§ Your task: Using the listing below, set down each line from the line containing "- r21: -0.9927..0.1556" through the line containing "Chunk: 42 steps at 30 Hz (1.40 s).", both ends included, exactly and with nothing added.

§ Information supplied:
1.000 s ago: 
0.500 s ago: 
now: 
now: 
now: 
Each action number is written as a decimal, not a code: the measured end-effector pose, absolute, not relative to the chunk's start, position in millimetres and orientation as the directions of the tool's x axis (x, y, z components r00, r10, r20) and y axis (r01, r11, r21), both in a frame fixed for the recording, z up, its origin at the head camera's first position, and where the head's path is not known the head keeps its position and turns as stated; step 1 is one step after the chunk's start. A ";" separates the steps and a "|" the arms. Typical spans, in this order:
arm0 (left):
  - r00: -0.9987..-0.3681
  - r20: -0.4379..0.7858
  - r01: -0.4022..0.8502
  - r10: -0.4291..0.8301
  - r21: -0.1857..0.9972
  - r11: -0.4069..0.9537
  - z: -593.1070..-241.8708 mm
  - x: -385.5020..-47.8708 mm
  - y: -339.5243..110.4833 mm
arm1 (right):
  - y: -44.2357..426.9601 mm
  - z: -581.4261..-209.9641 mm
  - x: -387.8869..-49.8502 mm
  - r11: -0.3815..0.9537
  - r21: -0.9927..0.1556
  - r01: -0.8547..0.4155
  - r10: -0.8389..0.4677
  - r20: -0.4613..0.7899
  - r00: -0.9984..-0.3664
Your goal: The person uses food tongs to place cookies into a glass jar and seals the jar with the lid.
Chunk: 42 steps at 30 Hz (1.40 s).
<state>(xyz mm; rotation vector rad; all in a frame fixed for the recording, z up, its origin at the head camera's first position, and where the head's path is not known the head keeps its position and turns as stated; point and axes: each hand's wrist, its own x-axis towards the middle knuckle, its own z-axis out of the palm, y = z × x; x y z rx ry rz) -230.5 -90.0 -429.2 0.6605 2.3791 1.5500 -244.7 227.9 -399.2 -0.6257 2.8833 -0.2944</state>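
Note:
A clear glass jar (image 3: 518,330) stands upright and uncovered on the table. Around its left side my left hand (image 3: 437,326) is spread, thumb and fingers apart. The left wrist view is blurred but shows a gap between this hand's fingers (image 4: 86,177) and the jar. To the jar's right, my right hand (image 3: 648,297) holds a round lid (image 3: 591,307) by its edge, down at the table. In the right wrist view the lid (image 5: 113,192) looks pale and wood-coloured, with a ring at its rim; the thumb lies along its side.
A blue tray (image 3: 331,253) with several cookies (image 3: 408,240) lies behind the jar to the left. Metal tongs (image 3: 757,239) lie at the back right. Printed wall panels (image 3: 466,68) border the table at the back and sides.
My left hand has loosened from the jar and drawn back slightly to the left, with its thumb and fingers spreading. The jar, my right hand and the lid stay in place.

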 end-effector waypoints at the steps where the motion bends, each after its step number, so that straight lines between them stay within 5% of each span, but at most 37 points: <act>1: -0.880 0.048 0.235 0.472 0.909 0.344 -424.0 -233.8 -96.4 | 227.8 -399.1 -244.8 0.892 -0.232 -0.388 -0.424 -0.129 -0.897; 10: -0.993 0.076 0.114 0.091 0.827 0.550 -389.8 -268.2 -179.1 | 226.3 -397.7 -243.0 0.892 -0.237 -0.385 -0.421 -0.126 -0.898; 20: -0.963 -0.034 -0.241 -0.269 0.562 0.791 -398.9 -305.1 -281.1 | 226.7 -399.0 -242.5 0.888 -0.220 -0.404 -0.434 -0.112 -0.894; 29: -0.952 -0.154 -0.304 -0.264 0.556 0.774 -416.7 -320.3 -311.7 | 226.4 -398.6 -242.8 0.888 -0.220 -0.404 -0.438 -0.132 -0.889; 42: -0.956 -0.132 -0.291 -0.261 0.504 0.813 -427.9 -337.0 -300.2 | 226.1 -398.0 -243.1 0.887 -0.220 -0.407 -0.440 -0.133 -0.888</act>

§ Solution to this task:
  - r21: -0.9927..0.1556
  - r01: -0.8547..0.4155
  - r10: -0.8389..0.4677
  - r20: -0.4613..0.7899
  - r00: -0.9984..-0.3664
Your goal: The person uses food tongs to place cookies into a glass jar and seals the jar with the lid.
Chunk: 42 steps at 30 Hz (1.40 s).

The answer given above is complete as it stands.